**ACTION ITEM:**
The line containing "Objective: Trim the" marks the end: restate word for word every line from the first line of the entries below through that one.

**EXTRACTED MATERIAL:**
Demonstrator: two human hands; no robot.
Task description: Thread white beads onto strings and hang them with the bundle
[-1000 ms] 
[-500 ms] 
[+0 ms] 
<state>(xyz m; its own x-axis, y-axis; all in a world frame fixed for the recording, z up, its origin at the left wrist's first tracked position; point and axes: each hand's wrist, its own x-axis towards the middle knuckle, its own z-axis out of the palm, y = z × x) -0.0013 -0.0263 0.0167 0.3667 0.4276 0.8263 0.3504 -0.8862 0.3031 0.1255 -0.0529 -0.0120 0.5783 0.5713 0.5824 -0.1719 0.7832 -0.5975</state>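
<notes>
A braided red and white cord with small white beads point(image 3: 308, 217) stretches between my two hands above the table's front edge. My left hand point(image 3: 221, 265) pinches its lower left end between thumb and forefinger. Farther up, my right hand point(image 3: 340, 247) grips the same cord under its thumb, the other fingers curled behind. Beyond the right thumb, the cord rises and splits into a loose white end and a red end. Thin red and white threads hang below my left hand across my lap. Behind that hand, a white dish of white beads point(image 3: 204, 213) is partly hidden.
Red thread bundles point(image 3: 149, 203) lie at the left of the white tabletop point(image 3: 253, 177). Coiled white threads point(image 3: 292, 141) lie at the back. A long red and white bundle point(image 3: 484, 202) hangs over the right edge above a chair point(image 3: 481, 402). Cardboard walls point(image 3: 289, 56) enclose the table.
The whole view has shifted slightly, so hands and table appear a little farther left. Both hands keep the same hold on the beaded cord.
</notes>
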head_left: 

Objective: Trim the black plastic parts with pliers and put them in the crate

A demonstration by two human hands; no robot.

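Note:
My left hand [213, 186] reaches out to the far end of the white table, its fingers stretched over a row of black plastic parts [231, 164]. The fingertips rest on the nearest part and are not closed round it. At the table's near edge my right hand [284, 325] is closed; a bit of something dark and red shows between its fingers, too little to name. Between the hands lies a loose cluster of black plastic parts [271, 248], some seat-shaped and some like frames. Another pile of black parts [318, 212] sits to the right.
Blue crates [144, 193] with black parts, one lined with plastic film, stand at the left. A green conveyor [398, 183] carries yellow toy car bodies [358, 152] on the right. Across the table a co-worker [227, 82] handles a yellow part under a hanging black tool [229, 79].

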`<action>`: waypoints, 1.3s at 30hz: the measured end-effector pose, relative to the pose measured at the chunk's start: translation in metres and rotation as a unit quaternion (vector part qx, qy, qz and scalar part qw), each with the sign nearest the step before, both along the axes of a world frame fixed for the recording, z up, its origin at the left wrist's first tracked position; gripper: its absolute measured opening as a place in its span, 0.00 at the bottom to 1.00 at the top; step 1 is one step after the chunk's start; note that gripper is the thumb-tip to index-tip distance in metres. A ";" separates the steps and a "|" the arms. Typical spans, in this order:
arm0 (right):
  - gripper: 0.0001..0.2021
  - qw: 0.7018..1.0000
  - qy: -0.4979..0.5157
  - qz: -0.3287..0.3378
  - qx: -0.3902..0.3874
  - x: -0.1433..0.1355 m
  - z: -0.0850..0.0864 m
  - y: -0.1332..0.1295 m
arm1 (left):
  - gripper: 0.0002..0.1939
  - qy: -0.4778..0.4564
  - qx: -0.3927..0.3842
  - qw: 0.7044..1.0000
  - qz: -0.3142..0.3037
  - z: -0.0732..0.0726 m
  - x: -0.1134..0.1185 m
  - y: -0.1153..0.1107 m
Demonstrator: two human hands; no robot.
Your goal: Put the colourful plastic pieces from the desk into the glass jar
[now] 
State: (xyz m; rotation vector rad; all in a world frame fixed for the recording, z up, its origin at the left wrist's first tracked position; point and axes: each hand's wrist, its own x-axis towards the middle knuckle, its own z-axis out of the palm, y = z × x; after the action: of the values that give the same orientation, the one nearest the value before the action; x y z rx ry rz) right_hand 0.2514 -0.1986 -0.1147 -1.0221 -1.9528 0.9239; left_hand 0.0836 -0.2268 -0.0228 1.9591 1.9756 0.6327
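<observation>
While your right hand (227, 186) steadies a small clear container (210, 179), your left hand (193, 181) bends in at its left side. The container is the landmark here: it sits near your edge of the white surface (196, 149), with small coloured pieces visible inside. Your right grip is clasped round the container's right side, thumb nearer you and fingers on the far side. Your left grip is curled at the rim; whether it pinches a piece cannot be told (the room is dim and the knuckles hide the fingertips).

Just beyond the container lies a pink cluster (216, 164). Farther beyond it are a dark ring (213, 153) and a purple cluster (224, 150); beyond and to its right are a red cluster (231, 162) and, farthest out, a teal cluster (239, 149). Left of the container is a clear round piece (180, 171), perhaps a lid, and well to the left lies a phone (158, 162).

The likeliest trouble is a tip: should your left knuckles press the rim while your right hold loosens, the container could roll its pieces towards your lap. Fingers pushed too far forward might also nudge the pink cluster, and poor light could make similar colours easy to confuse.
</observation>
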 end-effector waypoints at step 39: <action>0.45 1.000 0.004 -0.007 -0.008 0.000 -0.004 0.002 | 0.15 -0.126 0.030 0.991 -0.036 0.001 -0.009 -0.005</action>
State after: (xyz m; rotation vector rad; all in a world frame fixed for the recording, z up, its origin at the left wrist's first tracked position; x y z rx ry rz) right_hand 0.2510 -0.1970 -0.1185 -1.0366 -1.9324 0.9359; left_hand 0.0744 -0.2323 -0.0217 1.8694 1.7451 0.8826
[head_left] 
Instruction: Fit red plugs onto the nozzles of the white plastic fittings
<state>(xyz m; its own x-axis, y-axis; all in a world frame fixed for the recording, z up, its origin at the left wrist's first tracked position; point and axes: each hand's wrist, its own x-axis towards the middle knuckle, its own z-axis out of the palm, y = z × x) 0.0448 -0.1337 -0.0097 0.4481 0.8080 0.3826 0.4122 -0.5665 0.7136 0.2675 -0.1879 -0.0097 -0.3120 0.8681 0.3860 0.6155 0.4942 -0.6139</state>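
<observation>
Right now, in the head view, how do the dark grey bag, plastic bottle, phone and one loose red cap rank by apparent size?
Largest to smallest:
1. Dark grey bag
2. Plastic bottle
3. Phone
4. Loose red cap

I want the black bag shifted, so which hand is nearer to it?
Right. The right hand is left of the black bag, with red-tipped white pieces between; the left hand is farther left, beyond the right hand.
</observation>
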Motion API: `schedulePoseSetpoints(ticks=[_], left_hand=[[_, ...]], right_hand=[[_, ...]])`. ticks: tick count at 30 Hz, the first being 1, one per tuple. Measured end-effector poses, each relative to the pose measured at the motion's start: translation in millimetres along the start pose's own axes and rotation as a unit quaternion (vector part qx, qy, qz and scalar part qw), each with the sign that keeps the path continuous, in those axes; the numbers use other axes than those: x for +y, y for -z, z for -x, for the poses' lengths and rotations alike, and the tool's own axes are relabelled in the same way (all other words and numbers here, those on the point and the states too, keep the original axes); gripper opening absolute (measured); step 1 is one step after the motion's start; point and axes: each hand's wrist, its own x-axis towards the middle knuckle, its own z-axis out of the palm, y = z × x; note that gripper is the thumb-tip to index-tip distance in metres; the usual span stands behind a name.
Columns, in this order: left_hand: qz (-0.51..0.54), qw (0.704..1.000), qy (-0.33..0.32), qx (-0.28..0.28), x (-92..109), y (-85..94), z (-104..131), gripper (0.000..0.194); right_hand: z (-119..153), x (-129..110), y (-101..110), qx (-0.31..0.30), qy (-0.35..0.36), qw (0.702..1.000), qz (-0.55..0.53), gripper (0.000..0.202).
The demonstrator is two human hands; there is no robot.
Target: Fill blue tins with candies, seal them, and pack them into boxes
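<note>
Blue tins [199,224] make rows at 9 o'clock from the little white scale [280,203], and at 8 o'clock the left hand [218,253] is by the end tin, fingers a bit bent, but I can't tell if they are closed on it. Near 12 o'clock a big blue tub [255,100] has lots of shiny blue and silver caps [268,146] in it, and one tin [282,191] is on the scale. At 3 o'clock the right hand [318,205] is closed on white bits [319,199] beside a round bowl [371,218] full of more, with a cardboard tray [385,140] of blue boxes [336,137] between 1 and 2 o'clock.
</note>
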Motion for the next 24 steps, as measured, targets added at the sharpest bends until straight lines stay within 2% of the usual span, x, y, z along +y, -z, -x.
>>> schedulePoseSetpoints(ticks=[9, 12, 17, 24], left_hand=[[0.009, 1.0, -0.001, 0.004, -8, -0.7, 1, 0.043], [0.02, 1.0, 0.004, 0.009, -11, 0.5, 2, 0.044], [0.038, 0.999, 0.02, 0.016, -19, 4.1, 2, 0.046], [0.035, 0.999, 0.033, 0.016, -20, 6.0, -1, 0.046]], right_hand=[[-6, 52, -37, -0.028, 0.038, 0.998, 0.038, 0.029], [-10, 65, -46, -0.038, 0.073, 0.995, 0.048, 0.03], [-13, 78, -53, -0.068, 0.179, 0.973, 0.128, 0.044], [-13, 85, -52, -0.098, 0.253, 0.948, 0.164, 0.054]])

**TASK RESPONSE:**
Demonstrator: two human hands; no robot.
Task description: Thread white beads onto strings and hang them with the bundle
[-1000 ms] 
[-500 ms] 
[+0 ms] 
<state>(xyz m; its own x-axis, y-axis; all in a world frame fixed for the recording, z up, its origin at the left wrist's first tracked position; point and axes: each hand's wrist, its own x-axis towards the middle knuckle, its own z-axis out of the palm, y = z × x) -0.0013 -0.0263 0.0167 0.3667 0.4276 0.8263 0.3504 -0.8862 0.3031 0.1255 -0.0529 -0.0120 0.5783 0.5713 0.5824 -0.1719 0.7832 -0.5975</state>
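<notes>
A braided red and white cord with small white beads point(image 3: 308, 217) stretches between my two hands above the table's front edge. My left hand point(image 3: 221, 265) pinches its lower left end between thumb and forefinger. Farther up, my right hand point(image 3: 340, 247) grips the same cord under its thumb, the other fingers curled behind. Beyond the right thumb, the cord rises and splits into a loose white end and a red end. Thin red and white threads hang below my left hand across my lap. Behind that hand, a white dish of white beads point(image 3: 204, 213) is partly hidden.
Red thread bundles point(image 3: 149, 203) lie at the left of the white tabletop point(image 3: 253, 177). Coiled white threads point(image 3: 292, 141) lie at the back. A long red and white bundle point(image 3: 484, 202) hangs over the right edge above a chair point(image 3: 481, 402). Cardboard walls point(image 3: 289, 56) enclose the table.
The whole view has shifted slightly, so hands and table appear a little farther left. Both hands keep the same hold on the beaded cord.
</notes>
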head_left: 

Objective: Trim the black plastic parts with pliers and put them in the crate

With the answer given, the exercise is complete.